* **What is required**: The listing below must be returned in full and unchanged, without the images it carries.

* **Dataset excerpt**:
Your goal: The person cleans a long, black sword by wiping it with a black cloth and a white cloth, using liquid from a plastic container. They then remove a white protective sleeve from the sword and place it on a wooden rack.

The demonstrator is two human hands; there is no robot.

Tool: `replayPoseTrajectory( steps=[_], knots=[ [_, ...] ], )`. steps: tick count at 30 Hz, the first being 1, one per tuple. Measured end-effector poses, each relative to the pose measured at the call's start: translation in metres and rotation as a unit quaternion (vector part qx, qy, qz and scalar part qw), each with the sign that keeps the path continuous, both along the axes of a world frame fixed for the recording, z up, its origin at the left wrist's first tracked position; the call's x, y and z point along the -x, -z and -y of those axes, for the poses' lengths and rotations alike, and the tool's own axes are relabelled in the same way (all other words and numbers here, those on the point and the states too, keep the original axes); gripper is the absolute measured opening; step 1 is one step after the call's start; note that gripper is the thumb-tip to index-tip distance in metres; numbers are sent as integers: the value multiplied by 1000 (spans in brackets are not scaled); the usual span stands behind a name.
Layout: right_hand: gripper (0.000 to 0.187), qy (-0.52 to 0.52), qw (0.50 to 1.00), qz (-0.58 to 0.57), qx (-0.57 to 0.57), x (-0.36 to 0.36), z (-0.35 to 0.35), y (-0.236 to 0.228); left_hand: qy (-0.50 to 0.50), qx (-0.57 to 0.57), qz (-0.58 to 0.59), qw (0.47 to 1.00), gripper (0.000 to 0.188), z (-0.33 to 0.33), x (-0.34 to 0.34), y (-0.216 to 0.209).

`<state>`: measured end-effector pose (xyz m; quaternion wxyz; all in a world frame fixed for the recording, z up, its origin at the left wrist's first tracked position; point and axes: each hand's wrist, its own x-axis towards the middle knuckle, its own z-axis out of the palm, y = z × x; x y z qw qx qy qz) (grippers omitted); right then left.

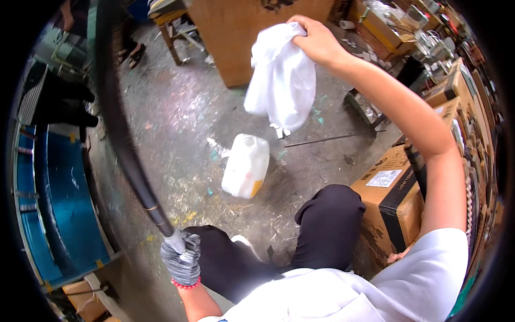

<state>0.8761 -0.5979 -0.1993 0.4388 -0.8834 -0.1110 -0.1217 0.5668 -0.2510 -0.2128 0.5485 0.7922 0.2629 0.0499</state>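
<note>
My left hand (182, 258), in a grey knitted glove with a red bead bracelet at the wrist, is closed around the grey end of a long black pole (131, 155). The pole runs up past the top edge and looks bent in this picture. With my bare right hand (316, 40), raised far ahead, I pinch the top of a crumpled white plastic bag (284, 80). It hangs loose above the floor. Below it, apart from both hands, a whitish plastic jug (245, 165) with some yellow at one lower corner rests on the floor.
A taped cardboard box (391, 198) is beside my right knee. A large brown box (225, 37) stands ahead, and a thin rod (322, 140) lies on the stained floor. Blue panels (67, 198) line the left side. Cluttered cartons (381, 35) fill the far right. Another person's foot (137, 55) shows far left.
</note>
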Motion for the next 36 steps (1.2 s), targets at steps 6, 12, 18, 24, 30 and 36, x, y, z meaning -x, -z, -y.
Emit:
replayPoseTrajectory(
  steps=[6,12,18,24,30,36],
  knots=[
    [27,-107,992,69,-17,56,-88,87,-96,-38,88,991,16,-46,34,22],
    [30,-232,963,-5,136,131,-108,195,-59,-48,158,985,22,-88,59,49],
    [32,-85,990,-19,110,124,-126,198,-49,-211,206,954,21,-107,64,74],
    [20,-84,976,79,184,112,-141,230,-66,91,242,964,23,-78,53,58],
    [19,-127,969,110,181,97,-125,239,-58,105,255,959,12,-87,60,67],
    [20,-204,973,81,76,16,-71,269,-72,88,228,967,17,-80,59,63]
  ],
)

* **Response box**:
Your goal: The person cleans a long, black sword by wiping it with a black cloth and a white cloth, using liquid from a plastic container. They then remove a white protective sleeve from the sword and place it on a wooden rack.

The demonstrator is two human hands; there is no robot.

Tool: `replayPoseTrajectory( steps=[_], knots=[ [_, ...] ], )`. steps: tick count at 30 Hz, the first being 1, one per tuple. Measured end-effector poses, each relative to the pose measured at the call's start: translation in metres and rotation as a unit quaternion (vector part qx, qy, qz and scalar part qw), each with the sign that keeps the path continuous, both along the axes of a world frame fixed for the recording, z up, its origin at the left wrist's first tracked position; the call's x, y and z point along the -x, -z and -y of those axes, for the poses' lengths and rotations alike, and the tool's own axes are relabelled in the same way (all other words and numbers here, those on the point and the states too, keep the original axes); gripper is the absolute measured opening; step 1 is one step after the call's start; note that gripper is the thumb-tip to index-tip distance in metres; numbers are sent as integers: the value multiplied by 1000 (spans in brackets are not scaled); the usual span stands behind a name.
Layout: right_hand: gripper (0.000 to 0.187), qy (-0.52 to 0.52), qw (0.50 to 1.00), qz (-0.58 to 0.57), qx (-0.57 to 0.57), x (-0.36 to 0.36), z (-0.35 to 0.35), y (-0.236 to 0.228); left_hand: qy (-0.50 to 0.50), qx (-0.57 to 0.57), qz (-0.58 to 0.59), qw (0.47 to 1.00), gripper (0.000 to 0.188), z (-0.33 to 0.33), x (-0.34 to 0.34), y (-0.216 to 0.209).

`<state>`: measured end-effector pose (xyz m; quaternion wxyz; all in a world frame fixed for the recording, z up, its origin at the left wrist's first tracked position; point and axes: each hand's wrist, its own x-axis towards the middle knuckle, its own z-axis out of the palm, y = z × x; x y z qw qx qy qz) (grippers omitted); right then left.


<state>0.8761 -0.5979 -0.1993 0.4388 -0.8834 -0.1110 -0.1217 0.5668 -0.2510 -0.2128 0.5485 0.7922 0.2629 0.0499</state>
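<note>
My left hand (182, 258), in a grey knitted glove with a red bead bracelet at the wrist, is closed around the grey end of a long black pole (131, 155). The pole runs up past the top edge and looks bent in this picture. With my bare right hand (316, 40), raised far ahead, I pinch the top of a crumpled white plastic bag (284, 80). It hangs loose above the floor. Below it, apart from both hands, a whitish plastic jug (245, 165) with some yellow at one lower corner rests on the floor.
A taped cardboard box (391, 198) is beside my right knee. A large brown box (225, 37) stands ahead, and a thin rod (322, 140) lies on the stained floor. Blue panels (67, 198) line the left side. Cluttered cartons (381, 35) fill the far right. Another person's foot (137, 55) shows far left.
</note>
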Motion for the next 36 steps (1.2 s), targets at steps 6, 12, 18, 24, 30 and 36, x, y, z meaning -x, -z, -y.
Emit:
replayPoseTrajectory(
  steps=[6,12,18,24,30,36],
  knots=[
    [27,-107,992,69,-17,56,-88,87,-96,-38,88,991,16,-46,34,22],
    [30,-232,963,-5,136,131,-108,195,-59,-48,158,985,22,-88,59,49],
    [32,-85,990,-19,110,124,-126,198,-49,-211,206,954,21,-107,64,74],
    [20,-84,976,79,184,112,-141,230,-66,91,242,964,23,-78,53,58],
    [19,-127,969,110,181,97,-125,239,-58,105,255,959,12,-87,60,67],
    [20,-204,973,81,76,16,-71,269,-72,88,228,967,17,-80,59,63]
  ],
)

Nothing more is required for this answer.